▸ Work instructions:
Please output the data below exactly as given, starting at its first line and stopping after the line that contains "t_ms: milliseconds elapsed".

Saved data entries

:::::

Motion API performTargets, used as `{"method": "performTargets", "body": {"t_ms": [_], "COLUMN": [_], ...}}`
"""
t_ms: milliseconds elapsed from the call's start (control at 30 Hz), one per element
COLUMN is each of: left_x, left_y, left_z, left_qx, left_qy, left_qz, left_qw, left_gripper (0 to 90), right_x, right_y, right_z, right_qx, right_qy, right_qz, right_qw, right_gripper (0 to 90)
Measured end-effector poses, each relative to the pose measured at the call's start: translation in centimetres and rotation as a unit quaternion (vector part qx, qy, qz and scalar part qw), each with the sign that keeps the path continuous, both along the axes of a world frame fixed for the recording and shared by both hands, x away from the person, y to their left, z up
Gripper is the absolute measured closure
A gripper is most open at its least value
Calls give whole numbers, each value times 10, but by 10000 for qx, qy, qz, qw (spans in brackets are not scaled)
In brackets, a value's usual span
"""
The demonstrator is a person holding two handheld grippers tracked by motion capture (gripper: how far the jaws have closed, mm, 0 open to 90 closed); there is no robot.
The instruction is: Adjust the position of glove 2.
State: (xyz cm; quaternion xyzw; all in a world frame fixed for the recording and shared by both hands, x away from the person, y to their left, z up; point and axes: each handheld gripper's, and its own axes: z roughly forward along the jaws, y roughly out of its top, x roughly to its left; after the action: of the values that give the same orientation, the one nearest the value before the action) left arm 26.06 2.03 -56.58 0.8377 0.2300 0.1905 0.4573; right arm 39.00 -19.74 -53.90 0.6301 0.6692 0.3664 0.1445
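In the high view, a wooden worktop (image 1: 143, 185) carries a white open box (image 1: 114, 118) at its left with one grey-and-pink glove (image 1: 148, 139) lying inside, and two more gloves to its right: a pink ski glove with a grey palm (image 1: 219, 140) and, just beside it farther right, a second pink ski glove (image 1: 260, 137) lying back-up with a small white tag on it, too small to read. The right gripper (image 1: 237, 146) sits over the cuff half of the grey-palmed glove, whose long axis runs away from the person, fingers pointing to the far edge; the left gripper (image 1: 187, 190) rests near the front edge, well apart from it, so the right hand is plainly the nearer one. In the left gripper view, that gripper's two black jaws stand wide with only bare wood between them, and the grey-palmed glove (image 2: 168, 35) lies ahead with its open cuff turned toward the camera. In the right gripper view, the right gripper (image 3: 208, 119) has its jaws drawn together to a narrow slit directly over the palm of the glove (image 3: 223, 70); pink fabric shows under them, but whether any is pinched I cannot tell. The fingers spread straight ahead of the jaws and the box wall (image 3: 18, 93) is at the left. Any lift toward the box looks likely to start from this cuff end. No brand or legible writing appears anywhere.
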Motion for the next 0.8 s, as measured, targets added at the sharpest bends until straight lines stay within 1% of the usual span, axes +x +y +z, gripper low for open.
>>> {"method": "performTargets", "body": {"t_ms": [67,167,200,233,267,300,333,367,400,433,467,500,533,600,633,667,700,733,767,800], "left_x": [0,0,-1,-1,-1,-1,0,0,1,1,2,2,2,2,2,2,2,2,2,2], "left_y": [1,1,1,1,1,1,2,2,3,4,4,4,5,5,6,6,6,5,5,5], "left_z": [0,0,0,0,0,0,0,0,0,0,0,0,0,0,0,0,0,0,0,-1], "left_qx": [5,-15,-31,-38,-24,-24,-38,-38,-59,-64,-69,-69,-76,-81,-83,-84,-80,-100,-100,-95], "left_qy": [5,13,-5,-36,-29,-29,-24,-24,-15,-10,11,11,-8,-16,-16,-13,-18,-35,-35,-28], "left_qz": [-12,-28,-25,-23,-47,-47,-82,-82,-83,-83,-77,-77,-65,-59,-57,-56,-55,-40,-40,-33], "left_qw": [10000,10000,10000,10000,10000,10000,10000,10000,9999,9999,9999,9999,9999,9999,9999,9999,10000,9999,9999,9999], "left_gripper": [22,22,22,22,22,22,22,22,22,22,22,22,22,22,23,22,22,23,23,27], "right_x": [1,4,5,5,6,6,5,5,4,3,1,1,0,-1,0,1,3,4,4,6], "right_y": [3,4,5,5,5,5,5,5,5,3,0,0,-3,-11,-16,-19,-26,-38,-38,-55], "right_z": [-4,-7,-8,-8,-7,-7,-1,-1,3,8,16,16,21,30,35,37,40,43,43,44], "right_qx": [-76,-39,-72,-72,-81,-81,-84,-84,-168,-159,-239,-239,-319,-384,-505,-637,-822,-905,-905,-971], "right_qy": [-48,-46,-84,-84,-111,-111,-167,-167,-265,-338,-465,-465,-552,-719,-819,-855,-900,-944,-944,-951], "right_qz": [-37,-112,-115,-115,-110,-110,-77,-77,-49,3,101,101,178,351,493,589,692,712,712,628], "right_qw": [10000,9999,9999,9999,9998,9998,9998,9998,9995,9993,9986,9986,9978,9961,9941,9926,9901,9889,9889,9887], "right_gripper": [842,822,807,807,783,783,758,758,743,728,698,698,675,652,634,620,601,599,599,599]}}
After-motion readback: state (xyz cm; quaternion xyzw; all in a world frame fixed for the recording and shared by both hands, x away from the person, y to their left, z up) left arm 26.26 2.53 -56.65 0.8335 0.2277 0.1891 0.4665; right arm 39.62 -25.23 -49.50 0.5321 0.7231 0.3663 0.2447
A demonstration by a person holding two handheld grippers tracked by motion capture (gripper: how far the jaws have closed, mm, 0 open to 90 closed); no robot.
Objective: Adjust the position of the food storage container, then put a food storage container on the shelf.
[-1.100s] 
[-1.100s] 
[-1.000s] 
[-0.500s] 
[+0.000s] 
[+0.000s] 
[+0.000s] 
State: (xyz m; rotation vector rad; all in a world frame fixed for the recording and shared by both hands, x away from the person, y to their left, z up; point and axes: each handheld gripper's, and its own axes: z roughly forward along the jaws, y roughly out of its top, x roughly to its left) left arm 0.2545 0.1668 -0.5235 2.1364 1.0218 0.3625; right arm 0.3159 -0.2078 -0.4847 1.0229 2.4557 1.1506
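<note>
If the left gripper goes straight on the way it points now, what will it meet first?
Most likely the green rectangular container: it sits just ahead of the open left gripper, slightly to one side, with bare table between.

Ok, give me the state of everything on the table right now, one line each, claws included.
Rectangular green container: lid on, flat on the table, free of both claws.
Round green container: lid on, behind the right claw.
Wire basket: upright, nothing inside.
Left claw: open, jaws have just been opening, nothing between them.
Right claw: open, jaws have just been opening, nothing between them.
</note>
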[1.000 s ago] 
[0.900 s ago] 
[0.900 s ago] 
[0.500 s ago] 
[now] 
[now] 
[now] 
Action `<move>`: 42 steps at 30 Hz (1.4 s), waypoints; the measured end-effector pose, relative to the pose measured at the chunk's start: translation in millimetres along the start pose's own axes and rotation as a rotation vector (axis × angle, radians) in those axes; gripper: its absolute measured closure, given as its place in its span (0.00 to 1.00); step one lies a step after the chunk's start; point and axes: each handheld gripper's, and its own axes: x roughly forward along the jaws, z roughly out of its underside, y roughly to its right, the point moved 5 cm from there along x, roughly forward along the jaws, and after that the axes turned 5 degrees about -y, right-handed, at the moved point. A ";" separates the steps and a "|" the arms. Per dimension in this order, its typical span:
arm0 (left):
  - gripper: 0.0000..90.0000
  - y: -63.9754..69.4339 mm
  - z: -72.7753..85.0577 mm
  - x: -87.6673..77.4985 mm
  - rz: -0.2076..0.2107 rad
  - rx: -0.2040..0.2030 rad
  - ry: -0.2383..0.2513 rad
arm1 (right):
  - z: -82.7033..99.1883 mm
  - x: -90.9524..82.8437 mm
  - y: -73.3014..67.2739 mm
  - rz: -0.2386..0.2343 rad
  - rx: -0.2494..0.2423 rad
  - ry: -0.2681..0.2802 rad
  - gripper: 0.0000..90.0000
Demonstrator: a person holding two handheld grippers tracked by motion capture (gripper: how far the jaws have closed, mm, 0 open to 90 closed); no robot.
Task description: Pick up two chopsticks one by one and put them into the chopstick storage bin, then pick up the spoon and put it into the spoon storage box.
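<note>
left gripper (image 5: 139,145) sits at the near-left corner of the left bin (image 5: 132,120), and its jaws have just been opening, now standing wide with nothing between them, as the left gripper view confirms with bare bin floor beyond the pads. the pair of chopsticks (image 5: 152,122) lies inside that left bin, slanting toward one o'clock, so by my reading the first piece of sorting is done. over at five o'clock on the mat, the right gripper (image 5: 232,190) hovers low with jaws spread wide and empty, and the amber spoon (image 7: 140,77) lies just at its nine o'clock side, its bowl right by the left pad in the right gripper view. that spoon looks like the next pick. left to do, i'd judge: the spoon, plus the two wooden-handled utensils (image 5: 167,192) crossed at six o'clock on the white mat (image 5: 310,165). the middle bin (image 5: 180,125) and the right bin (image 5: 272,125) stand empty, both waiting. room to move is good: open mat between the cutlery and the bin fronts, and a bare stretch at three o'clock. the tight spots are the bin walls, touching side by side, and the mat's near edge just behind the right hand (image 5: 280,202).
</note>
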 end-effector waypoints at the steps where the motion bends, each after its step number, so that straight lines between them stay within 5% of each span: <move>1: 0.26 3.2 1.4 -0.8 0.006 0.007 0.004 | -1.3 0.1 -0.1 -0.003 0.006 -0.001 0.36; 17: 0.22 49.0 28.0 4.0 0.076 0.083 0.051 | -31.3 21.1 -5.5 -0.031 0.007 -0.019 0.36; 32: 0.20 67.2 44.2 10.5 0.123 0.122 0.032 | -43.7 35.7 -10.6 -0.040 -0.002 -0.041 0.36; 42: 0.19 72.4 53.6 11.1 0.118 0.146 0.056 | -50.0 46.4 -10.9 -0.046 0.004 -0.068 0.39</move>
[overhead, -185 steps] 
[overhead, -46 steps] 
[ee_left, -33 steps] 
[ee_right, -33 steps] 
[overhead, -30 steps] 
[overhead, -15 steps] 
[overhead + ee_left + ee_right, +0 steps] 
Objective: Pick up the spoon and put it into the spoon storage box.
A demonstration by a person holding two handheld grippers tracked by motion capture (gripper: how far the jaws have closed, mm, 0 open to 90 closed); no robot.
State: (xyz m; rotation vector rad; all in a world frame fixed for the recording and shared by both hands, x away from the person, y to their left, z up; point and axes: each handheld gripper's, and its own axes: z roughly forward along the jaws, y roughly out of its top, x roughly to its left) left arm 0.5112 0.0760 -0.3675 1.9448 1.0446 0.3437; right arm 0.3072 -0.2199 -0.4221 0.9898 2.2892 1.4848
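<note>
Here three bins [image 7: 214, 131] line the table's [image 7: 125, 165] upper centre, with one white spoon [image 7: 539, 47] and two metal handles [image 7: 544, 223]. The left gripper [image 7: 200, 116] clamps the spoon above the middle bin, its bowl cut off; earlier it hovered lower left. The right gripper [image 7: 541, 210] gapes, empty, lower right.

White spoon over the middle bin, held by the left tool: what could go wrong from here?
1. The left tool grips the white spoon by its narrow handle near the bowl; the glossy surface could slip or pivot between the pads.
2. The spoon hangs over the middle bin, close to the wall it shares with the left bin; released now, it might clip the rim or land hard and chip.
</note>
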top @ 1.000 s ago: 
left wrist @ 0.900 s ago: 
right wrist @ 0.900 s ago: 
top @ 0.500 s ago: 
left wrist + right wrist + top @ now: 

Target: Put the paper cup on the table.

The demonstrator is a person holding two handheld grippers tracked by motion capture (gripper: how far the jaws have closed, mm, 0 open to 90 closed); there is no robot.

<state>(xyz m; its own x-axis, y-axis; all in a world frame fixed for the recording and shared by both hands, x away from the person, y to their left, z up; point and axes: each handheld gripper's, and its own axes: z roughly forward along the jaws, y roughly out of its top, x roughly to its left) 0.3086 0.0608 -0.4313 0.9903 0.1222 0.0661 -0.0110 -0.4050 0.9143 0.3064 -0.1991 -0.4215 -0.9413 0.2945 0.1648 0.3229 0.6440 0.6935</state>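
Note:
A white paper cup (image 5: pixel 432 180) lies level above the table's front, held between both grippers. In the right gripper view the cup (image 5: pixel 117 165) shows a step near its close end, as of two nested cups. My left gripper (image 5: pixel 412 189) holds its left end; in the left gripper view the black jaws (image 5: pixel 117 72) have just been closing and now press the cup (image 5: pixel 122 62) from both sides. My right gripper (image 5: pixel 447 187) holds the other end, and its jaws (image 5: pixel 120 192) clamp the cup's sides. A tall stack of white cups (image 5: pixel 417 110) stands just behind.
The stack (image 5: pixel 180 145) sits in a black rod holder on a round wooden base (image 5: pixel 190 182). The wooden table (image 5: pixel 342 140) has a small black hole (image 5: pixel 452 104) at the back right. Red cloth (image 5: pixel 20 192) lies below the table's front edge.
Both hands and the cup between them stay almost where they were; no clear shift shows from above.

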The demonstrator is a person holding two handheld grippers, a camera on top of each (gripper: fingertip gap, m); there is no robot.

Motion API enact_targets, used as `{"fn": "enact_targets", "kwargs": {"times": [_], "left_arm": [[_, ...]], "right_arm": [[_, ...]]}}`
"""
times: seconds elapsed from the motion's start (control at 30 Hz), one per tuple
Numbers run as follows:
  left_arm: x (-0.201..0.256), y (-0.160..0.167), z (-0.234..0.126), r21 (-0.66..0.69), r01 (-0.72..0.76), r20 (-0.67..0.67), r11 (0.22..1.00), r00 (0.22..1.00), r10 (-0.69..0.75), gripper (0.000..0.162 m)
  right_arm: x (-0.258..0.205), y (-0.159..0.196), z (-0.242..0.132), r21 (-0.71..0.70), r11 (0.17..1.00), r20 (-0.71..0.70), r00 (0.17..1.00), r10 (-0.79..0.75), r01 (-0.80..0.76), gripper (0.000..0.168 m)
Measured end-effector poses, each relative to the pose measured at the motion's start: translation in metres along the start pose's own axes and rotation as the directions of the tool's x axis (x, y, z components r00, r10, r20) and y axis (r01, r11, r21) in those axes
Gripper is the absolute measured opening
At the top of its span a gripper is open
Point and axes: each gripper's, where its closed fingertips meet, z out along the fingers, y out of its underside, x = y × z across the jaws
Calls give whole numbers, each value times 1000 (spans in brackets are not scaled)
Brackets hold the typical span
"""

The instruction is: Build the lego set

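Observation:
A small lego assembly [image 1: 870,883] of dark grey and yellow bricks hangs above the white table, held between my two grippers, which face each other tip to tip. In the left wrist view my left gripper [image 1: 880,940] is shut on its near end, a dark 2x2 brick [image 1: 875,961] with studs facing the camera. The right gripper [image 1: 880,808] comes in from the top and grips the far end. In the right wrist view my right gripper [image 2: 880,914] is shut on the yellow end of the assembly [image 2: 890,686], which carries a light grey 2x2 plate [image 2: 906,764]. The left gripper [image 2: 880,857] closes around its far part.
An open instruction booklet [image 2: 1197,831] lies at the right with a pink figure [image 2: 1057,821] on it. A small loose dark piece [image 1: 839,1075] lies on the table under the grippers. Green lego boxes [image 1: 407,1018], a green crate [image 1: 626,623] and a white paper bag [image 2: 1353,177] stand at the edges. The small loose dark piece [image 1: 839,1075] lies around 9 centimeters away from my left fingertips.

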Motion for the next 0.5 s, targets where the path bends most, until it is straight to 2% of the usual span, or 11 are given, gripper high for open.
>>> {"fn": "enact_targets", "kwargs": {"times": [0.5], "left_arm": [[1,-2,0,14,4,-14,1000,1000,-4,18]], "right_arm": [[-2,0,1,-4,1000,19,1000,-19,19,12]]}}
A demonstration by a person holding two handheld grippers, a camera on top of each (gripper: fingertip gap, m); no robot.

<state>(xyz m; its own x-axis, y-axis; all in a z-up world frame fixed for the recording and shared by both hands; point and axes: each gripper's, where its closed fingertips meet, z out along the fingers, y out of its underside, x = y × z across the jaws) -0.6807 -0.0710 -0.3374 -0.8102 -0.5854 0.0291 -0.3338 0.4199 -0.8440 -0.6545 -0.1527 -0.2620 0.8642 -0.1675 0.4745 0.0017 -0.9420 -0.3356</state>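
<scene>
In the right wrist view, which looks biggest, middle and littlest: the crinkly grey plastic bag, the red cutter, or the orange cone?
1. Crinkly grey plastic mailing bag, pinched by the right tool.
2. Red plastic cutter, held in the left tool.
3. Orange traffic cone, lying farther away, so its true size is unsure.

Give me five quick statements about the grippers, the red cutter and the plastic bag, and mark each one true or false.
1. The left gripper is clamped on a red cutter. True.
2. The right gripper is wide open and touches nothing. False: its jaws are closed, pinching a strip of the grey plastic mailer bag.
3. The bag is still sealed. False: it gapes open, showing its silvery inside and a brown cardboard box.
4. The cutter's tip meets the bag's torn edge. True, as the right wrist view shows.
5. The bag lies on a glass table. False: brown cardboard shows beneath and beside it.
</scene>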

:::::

▸ Task output:
Motion API performTargets, used as `{"method": "performTargets", "body": {"t_ms": [_], "COLUMN": [_], ...}}`
"""
t_ms: milliseconds elapsed from the call's start (control at 30 Hz), one per element

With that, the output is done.